• [Task to complete] Write the entries out exactly, with the final line being the one containing "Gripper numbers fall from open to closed".

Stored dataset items
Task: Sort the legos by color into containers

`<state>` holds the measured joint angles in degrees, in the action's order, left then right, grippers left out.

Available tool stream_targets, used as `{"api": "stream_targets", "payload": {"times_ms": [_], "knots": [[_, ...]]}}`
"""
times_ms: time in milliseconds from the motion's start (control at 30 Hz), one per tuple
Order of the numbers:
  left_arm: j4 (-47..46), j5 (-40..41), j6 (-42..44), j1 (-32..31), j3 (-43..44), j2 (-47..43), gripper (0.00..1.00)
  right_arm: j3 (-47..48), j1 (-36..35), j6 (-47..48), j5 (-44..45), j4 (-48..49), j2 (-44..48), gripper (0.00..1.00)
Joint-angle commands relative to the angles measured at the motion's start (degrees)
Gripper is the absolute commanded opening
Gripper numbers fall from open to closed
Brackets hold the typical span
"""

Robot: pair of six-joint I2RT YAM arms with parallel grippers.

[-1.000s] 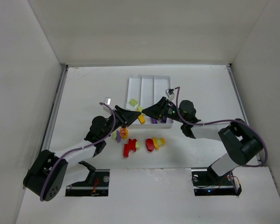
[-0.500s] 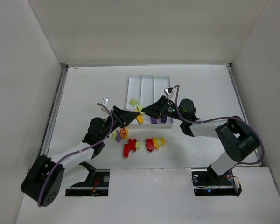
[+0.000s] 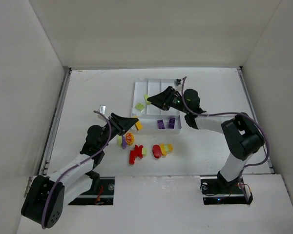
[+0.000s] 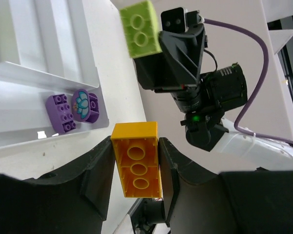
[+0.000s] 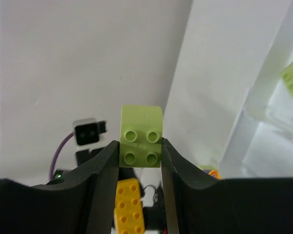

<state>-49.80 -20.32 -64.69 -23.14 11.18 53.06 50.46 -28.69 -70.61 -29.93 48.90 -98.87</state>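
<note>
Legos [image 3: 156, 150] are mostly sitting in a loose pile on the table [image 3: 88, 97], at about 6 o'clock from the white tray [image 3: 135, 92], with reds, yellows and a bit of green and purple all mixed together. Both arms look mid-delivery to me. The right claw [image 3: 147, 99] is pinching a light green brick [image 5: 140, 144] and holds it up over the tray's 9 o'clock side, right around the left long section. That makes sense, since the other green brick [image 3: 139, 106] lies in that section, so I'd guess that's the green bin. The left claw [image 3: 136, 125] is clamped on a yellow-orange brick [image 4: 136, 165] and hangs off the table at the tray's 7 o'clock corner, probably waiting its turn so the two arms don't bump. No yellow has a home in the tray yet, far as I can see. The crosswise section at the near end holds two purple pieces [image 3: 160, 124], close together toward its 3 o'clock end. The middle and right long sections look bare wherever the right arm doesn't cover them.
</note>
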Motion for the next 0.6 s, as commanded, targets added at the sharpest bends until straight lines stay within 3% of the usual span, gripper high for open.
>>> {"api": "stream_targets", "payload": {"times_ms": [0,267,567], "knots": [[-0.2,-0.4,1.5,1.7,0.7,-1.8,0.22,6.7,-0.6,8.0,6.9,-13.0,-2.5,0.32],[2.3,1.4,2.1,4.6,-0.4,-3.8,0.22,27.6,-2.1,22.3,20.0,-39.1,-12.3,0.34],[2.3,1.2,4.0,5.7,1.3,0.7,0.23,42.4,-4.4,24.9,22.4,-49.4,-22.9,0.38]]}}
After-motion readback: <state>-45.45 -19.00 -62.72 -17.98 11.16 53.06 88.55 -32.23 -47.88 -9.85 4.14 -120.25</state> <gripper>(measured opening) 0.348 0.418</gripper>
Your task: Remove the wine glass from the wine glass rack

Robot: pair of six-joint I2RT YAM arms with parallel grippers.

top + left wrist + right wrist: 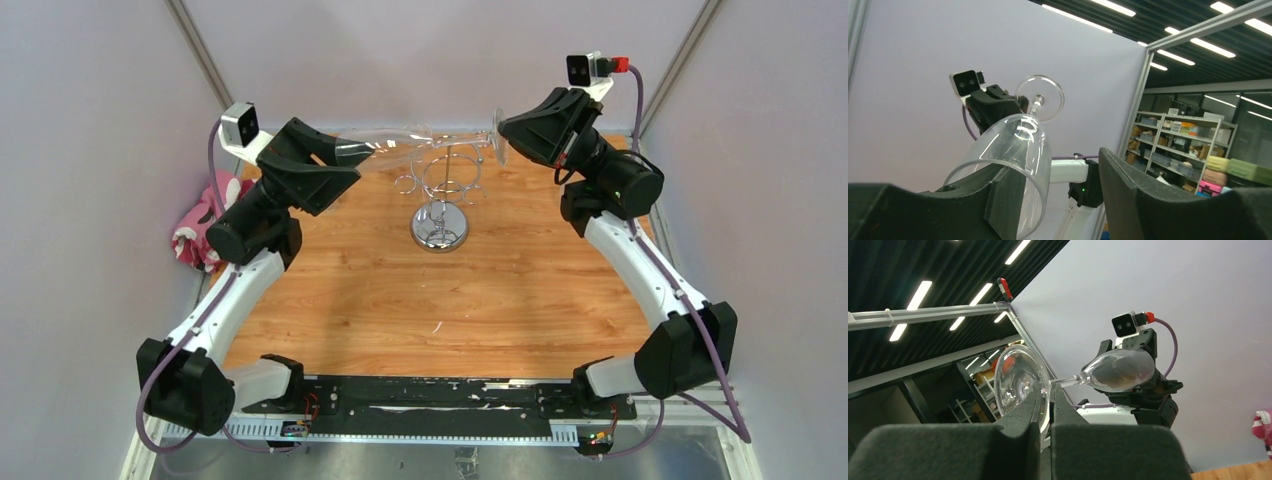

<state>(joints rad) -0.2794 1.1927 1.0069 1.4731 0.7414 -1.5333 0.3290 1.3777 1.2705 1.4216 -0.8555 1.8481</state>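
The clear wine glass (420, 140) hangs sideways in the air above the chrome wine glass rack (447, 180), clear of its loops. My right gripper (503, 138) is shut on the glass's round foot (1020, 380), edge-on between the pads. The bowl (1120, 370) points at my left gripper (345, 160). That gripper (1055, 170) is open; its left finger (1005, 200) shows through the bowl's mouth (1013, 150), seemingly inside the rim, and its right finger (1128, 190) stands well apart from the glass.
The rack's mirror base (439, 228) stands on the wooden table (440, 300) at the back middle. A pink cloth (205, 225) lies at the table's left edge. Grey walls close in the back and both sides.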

• [Written reply]
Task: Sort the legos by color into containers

`<state>` holds the measured joint angles in degrees, in the action's order, left then right, grippers left out.

Available tool stream_targets, used as `{"api": "stream_targets", "payload": {"times_ms": [_], "knots": [[_, ...]]}}`
"""
times_ms: time in milliseconds from the motion's start (control at 30 Hz), one per tuple
Order of the numbers:
  left_arm: j4 (-47..46), j5 (-40..41), j6 (-42..44), j1 (-32..31), j3 (-43..44), j2 (-47..43), gripper (0.00..1.00)
  right_arm: j3 (-47..48), j1 (-36..35), j6 (-47..48), j5 (-44..45), j4 (-48..49), j2 (-44..48), gripper (0.00..1.00)
Joint-angle commands relative to the angles measured at the motion's start (degrees)
Gripper is the absolute commanded opening
Gripper numbers fall from open to closed

The answer is finished.